Atelier Fresque du Numérique, penser la sobriété par le jeu

Par Hildegard Leloué, le 3 février 2023

Le numérique représente 3 à 4 % des émissions de gaz à effet de serre dans le monde. Si internet était un pays, il serait en sixième position, sur le classement des plus pollueurs (selon BercyNumérique). © Hildegard Leloué

Dévoiler le prix caché du pixel. Depuis 2020, l’association La Fresque du Numérique organise des ateliers pour mieux saisir l’impact des usages numériques sur l’humain et l’environnement. Originalité de l’intervention : elle utilise comme support un jeu de carte fondé sur la recherche scientifique. Reportage à l’occasion d’une session organisée à l’ESS Cargo, sur le campus de l’Université Rennes 2.

 

Une pédagogie innovante

« Sur votre main droite, levez un doigt pour chaque smartphone que vous avez déjà possédé. Sur la gauche, indiquez le nombre d’ordinateurs », invite avec enthousiasme Rémy Sergent, animateur bénévole à La Fresque du Numérique, une initiative inspirée de La Fresque du Climat. Face à lui, sept participant·es, oscillant entre la vingtaine et la cinquantaine, convoquent leurs souvenirs pour amorcer une prise de conscience vis-à-vis de leur consommation d’équipements numériques. Le groupe, dont la majorité étudie ou projette de travailler dans le secteur du numérique, est réuni en cercle dans l’ambiance feutrée des locaux de l’ESS Cargo, un espace de la maison des étudiants de l’Université Rennes 2 dédié à l’accueil d’initiatives sociales, solidaires et écologiques.

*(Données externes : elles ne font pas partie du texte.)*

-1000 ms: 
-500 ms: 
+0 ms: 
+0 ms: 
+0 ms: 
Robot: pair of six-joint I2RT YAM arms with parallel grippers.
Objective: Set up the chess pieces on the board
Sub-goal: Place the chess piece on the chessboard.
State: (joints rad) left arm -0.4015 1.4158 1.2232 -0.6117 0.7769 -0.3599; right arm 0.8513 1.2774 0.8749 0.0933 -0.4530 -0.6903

« Le but, ce n’est pas que vous vous sépariez de tous vos équipements numériques, mais de vous permettre de réfléchir aux enjeux qu’ils recouvrent, pour mieux trouver un équilibre », contextualise l’animateur. Ce dernier distribue ensuite les cartes qui composeront ladite fresque. Tour à tour, les participant·es révèlent une carte décrivant un aspect du numérique (data center, obsolescence technique, pénurie de ressources, etc.), avec des explications inscrites à son verso.

Illustré ou schématisé de façon attrayante, leur contenu est extrait de données produites par la communauté scientifique ; preuve que le « jeu » peut également rimer avec « sérieux ». Il s’agit ensuite d’agencer et de relier les cartes entre elles avec des flèches, pour mettre en lumière les liens entre l’utilisation d’équipements numériques, la consommation de ressources et les conséquences sur l’environnement, la biodiversité et l’humain.

 

Une fois la fresque constituée, les participant.es sont incité·es à la décorer pour se l’approprier. Une phase de restitution permet ensuite de faire le point sur les apprentissages. © Hildegard Leloué

Malgré sa proximité avec les amphithéâtres de l’Université, l’atelier est donc loin de se présenter comme un cours magistral. Il repose en réalité sur l’intelligence collective, puisqu’il nécessite des capacités d’écoute et de débat, pour s’entendre sur le rendu final de la fresque.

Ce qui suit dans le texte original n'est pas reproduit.